Il sacerdozio di Cristo nasce dalla sua misericordia, dal suo condividere la nostra condizione umana anche nella sofferenza (cfr. Eb 4,14-5,3). Gesù ha voluto farsi uno di noi per subire le stesse cose che subiamo noi, non ha voluto capire da Dio la sofferenza umana, ma ha voluto farsi uomo e provarla sulla propria pelle. Non si è vergognato di essere nostro fratello. Quello che ci propone Gesù è un’esperienza vitale della sofferenza umana.

Mi ricordo quando a 17 anni sono andato in seminario. Avevo con me una penna di valore, il violino che suonavo e delle scarpe speciali. Il padre che mi accoglie mi dice: “Il violino puoi metterlo qui, la penna nel cassetto insieme all’orologio che non è necessario, e le scarpe è meglio cambiarle, perché sono diverse da quelle degli altri”. La biancheria era comune e la tonaca che ci davano era usata. E questa è stata già una prima esperienza. Poi ci hanno inviato a lavorare all’ospedale, a far pulizie per un mese. Il mese dopo siamo stati mandati presso una casa di esercizi spirituali per dare la cera al pavimento in 40 camere, poi a lavorare tra i poveri, poi a chiedere l’elemosina… Abbiamo passato due anni così. All’inizio non capivo, poi ho capito che era una grazia fare l’esperienza di vita delle persone semplici. Non era solo un noviziato, ma un fare esperienza della vita dei sofferenti, senza la quale non puoi essere consacrato a Dio.
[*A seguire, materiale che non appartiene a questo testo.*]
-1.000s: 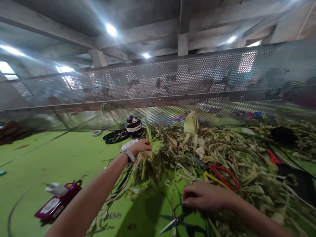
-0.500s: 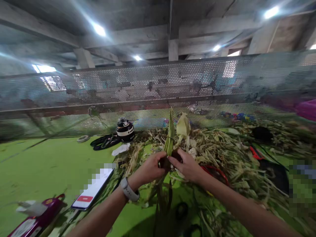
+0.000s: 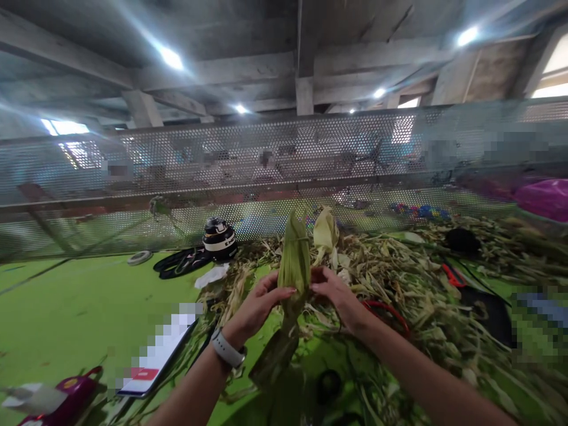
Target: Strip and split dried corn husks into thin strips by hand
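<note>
In the middle of the head view, a green corn husk bundle (image 3: 294, 257) stands upright, broad at its body and pointed at the top. A band seems to cross its upper part. My left hand (image 3: 260, 305) closes on its lower left side, thumb across the front. From the right, my right hand (image 3: 335, 293) pinches its lower edge with thumb and fingertips. Loose husk strips (image 3: 277, 349) hang below the hands. Just behind stands a paler husk piece (image 3: 325, 231), shaped like a bulb. The fingers behind the bundle are hidden.
Husk strips (image 3: 399, 266) pile up on the right of the green table (image 3: 80, 290). Among them lie a red loop (image 3: 390, 310) and a dark, red-trimmed object (image 3: 486, 310). Leftward are a phone (image 3: 160, 355), a magenta tool (image 3: 71, 396) and a black-and-white jar (image 3: 219, 239). A perforated screen (image 3: 186, 171) spans the back.
The husk bundle has turned from a narrow edge-on look to its broad face. Both hands have shifted their hold around its lower part. The camera view has moved slightly.
</note>
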Motion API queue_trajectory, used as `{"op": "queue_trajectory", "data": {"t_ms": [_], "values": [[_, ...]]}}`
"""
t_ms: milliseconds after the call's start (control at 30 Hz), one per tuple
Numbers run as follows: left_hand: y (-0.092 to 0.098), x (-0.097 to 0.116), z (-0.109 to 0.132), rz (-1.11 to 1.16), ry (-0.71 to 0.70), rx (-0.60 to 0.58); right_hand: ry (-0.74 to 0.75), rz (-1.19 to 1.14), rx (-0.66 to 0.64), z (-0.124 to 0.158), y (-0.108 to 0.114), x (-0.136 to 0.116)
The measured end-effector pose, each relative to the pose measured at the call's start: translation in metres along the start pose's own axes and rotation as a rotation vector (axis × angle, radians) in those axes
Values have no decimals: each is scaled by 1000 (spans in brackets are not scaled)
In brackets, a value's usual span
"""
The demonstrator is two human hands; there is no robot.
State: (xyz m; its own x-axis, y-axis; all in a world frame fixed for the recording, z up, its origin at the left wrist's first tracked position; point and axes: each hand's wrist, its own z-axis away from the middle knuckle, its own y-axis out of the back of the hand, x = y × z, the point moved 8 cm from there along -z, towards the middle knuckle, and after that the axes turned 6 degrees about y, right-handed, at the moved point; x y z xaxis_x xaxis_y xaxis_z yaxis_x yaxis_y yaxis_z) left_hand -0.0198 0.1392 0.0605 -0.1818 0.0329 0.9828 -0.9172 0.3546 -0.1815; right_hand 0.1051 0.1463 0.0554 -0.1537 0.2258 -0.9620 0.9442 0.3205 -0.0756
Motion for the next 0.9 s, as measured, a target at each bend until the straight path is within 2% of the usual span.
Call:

Sono esperienze necessarie quelle che sant’Ignazio chiamava le prove che uno doveva affrontare per abituarsi ad un modo cristiano di vivere, in una società del benessere che tende a dimenticarsi degli ammalati, dei prigionieri, dei disabili… Stare lì, passare ore con loro, aiutare. È proprio l’esempio che ci ha dato Gesù vivendo 30 anni a Nazareth, tra i poveri, la violenza, i soldati romani.